Exercise brief = Copy each line of the listing that includes "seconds".

Collected material =
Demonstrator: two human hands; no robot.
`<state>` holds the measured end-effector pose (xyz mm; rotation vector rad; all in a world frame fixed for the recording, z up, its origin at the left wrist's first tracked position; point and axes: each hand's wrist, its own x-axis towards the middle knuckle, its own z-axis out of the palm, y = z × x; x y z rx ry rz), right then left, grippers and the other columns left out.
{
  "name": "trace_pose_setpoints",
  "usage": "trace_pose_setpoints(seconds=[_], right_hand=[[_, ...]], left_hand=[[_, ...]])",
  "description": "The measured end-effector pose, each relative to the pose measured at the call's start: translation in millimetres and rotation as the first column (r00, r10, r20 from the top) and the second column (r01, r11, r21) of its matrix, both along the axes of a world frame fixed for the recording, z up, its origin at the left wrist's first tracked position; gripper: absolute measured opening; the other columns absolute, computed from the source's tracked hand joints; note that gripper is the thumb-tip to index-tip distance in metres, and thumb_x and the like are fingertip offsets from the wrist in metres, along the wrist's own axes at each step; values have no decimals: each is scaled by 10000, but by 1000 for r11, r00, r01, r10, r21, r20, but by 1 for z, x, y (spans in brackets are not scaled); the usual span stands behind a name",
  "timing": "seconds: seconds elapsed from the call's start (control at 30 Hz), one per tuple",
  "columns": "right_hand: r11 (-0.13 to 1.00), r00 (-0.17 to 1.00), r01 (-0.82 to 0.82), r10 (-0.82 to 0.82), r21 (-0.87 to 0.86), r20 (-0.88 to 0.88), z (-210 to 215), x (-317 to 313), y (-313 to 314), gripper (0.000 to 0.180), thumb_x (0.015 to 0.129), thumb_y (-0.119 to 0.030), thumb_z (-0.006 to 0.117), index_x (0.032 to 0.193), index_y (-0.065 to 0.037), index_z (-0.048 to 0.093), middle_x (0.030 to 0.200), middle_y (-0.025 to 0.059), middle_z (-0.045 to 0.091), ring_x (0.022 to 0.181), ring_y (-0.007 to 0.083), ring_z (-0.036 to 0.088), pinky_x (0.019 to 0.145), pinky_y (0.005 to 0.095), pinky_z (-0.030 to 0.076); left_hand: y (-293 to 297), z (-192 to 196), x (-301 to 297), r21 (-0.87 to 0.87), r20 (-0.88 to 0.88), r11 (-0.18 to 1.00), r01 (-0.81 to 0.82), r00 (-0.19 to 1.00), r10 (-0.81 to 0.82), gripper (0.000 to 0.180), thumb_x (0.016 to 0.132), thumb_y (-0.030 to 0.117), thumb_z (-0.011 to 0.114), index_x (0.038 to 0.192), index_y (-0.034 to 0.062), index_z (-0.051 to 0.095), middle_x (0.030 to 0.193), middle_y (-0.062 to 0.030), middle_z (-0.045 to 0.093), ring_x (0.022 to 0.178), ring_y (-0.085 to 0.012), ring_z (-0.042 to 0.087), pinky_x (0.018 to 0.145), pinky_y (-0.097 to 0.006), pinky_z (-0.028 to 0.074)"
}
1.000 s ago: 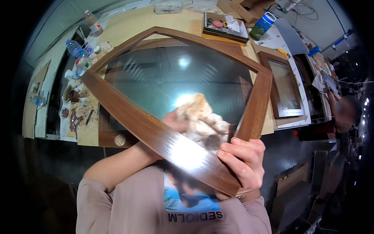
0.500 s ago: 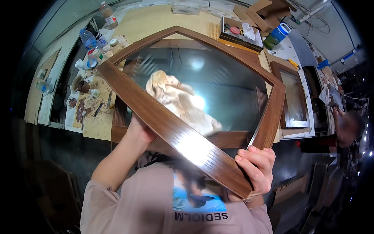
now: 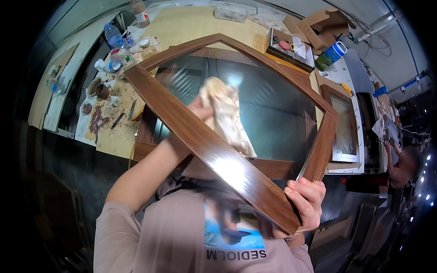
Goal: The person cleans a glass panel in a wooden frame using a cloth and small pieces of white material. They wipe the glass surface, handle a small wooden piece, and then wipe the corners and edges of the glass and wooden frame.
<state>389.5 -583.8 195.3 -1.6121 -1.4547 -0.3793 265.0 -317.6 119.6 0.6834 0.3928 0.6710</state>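
A brown wooden frame with a glass pane is held up tilted in front of me. My right hand grips its lower right corner, fingers wrapped over the wood. My left arm passes behind the near rail, and my left hand shows through the glass. Its closed fingers hold a crumpled cream cloth against or close to the pane's far side; contact cannot be told. Below the raised frame, another brown wooden panel lies on the workbench, mostly covered by it.
Bottles, jars and a brown-stained cup crowd the bench's left side. At the back right are a tray of odds and ends, a cardboard box and a blue-green bottle. A smaller glazed frame lies right. Another person stands far right.
My left hand has moved up and right behind the glass with the cloth, and now shows through the pane. The cloth hangs more upright. My right hand keeps its grip on the corner.
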Motion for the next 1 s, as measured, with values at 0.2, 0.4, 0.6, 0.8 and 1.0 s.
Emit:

Solved exercise =
  "usage": "trace_pose_setpoints(seconds=[_], right_hand=[[_, ...]], left_hand=[[_, ...]])",
  "timing": "seconds: seconds elapsed from the call's start (control at 30 Hz), one per tuple",

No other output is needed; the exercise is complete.